The Karyotyping by G-Banding-blood test is vital for diagnosing and managing various genetic disorders. This test can detect chromosomal abnormalities which are often responsible for congenital disabilities, infertility, miscarriages, and certain types of blood disorders.
A phlebotomist (a trained professional to perform blood draws) will clean your skin using an antiseptic alcohol cotton swab or wipe and take blood samples from your vein using a needle. The blood sample will be stored safely and transported to the laboratory for analysis.
No, fasting is not required for this test. However, it is advised to follow your doctor's instructions thoroughly before getting this test done.
The Karyotyping by G-Banding-blood test test is recommended if you or your family has a history of genetic disorders, if you have had multiple miscarriages or fertility issues, or if you are pregnant and your doctor suspects a genetic disorder in the fetus.
The frequency of this test depends on your individual circumstances. Your doctor will recommend the appropriate testing schedule based on your health, medical history, and any potential symptoms.
No fasting is required for this test. You can schedule it at your convenience without avoiding food or water beforehand.
Yes. In Thane, you can schedule the Karyotyping by G-Banding-blood test near you with Tata 1mg Labs. The test is easy to book, cost-effective, and available with a comprehensive report.
Yes, home sample collection for the Karyotyping by G-Banding-blood test is readily available in Thane. Tata 1mg Labs allows you to choose a date and time that suits your schedule for sample collection.

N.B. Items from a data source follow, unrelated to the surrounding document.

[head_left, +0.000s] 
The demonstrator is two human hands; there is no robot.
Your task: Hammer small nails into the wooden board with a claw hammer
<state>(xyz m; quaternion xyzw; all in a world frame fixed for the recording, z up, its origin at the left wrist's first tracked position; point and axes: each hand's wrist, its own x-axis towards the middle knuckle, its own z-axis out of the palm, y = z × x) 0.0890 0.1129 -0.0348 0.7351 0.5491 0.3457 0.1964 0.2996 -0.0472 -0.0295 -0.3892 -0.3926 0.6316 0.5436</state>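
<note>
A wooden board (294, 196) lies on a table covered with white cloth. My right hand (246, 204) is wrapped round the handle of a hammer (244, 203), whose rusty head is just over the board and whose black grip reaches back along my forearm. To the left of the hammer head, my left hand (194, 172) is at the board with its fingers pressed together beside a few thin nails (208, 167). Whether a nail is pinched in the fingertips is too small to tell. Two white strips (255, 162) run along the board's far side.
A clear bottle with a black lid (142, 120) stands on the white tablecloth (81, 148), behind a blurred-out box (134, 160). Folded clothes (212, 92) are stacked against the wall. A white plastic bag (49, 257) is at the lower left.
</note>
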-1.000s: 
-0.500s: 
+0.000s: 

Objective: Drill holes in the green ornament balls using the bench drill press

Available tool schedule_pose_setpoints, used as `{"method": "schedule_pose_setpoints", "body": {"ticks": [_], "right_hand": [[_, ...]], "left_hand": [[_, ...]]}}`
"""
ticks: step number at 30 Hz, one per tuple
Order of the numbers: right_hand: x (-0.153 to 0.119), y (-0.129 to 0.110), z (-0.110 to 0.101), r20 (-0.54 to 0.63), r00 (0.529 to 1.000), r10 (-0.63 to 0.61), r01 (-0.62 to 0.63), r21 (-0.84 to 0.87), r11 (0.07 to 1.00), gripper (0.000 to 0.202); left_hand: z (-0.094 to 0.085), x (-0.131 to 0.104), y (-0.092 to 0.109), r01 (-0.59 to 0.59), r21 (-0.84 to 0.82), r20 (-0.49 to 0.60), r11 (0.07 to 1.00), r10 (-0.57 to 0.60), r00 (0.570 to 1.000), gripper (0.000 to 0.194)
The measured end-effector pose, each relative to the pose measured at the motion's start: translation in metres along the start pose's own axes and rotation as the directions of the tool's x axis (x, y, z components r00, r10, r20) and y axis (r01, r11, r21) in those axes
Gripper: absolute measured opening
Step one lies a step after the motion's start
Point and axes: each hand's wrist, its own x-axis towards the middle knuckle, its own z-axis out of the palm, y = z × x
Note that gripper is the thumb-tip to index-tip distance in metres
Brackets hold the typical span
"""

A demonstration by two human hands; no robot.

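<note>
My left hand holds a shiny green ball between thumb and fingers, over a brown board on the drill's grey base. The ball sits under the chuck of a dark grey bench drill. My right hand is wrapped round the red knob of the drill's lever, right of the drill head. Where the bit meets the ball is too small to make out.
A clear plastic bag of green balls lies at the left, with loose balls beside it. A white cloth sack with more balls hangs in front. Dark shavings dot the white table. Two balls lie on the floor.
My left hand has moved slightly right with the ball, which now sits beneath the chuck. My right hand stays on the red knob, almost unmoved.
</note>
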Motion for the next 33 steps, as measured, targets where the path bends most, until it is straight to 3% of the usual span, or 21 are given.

If you want to schedule the Karyotyping by G-Banding-blood test with Tata 1mg Labs in Thane, the procedure is fairly easy and hassle-free. Follow these steps to book a test: 1). Visit the Lab Tests section on the Tata 1mg website. 2). Add the test you want to the cart. 3). Pick a time and date slot according to your convenience; however, do consider the necessary prerequisites while scheduling a test. 4). You will receive a notification with all the details once the test is scheduled.
Tata 1mg Labs is a pocket-friendly platform for booking lab tests in Thane. The Karyotyping by G-Banding-blood test is available at an affordable price of Rs. 3869.
We at Tata 1mg Labs recognize the value of prompt results. We strive to deliver test results with quick turnaround times so you can receive the information promptly. The reports of the Karyotyping by G-Banding-blood test in Thane are often provided in 336 hours.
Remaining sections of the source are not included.